→ WORK INSTRUCTIONS: Exactly the lines from the beginning of the records to the line with "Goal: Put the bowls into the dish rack", both ends included, are to be given again, and pictures are to be left out.

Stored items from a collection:
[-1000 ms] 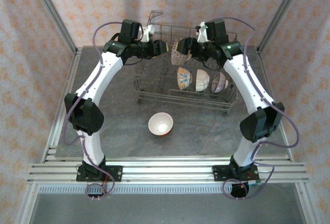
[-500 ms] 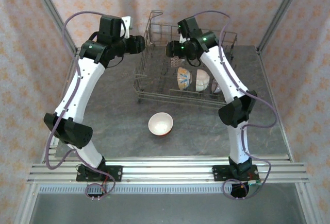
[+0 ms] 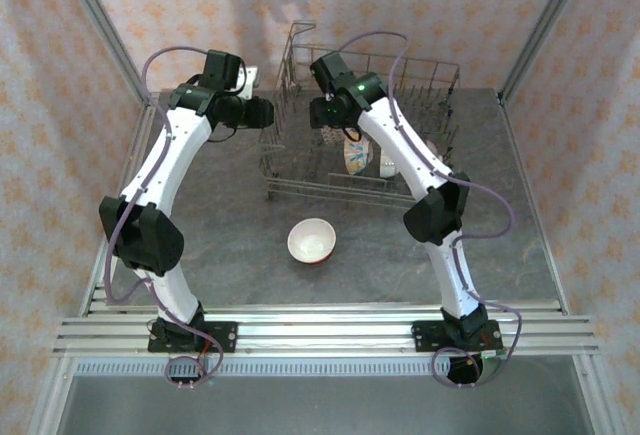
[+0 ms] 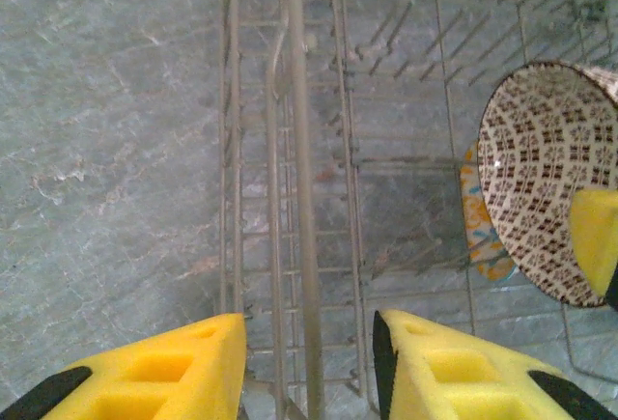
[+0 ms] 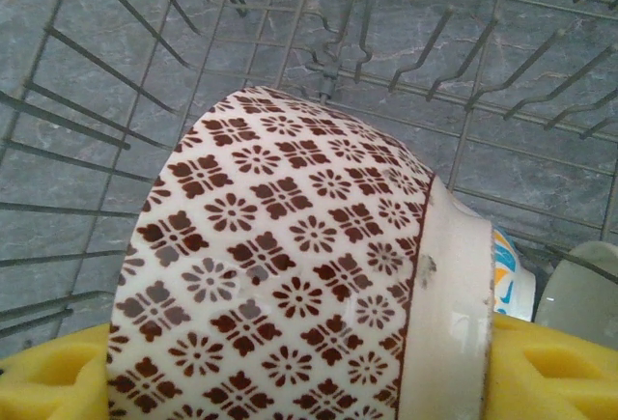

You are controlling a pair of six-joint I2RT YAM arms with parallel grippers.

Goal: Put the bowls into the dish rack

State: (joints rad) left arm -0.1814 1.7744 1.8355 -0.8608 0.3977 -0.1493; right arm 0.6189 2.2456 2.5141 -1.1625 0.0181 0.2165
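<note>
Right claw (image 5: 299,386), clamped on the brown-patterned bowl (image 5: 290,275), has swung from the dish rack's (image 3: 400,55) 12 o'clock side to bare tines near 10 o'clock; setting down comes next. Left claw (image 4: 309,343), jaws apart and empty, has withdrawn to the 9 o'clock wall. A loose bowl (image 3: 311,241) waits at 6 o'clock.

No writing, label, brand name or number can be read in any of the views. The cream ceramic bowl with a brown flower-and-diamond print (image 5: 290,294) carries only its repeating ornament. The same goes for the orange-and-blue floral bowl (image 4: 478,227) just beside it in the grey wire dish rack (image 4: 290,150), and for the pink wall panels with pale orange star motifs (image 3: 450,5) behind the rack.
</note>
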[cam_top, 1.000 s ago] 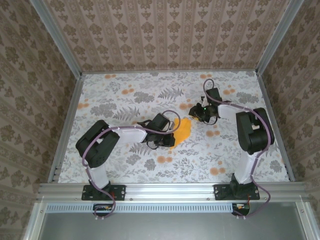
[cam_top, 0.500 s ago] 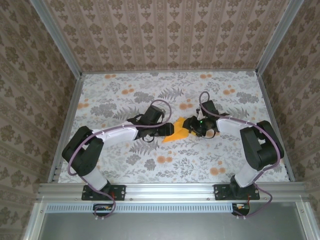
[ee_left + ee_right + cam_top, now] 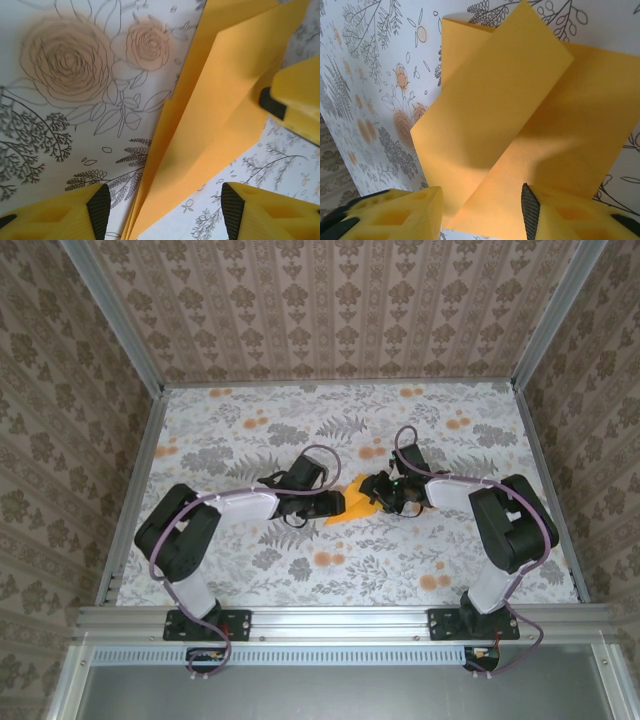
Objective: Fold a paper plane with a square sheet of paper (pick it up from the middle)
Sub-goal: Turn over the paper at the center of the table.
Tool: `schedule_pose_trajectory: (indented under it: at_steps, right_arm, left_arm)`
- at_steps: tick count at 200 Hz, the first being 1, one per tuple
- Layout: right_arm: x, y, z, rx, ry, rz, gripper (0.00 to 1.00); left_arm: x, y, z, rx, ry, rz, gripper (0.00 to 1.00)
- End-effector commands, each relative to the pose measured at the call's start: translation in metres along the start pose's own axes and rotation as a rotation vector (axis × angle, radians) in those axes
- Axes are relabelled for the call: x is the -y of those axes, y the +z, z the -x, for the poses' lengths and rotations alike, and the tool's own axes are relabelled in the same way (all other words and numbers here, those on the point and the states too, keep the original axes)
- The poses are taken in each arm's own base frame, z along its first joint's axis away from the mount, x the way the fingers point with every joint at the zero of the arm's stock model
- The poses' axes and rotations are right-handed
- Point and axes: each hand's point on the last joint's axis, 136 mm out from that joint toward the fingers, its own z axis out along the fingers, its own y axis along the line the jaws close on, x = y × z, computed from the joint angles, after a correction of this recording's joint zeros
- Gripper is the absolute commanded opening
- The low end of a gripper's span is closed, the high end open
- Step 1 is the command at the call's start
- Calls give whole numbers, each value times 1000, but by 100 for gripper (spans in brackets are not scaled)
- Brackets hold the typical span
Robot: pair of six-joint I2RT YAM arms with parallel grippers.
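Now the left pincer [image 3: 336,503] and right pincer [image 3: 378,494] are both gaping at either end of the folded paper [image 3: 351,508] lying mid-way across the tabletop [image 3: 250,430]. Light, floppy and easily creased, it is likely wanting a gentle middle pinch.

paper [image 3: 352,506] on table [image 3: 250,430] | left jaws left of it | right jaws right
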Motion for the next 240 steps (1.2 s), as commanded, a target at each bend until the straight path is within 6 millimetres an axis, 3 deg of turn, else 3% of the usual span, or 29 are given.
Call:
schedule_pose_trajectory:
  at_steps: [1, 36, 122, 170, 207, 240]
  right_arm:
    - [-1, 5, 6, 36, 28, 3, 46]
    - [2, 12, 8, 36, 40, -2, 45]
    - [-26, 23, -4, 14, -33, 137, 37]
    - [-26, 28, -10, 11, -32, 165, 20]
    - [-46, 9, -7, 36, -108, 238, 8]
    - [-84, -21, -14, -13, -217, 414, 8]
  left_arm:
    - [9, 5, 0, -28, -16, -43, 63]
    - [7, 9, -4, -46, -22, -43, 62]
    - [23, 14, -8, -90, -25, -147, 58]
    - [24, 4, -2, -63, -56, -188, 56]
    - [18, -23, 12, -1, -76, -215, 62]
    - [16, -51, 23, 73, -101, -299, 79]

→ OUTPUT:
[-1000 ms] 
[-500 ms] 
[+0 ms] 
[+0 ms] 
[+0 ms] 

You are controlling a pair of six-joint I2RT YAM arms with parallel grippers.

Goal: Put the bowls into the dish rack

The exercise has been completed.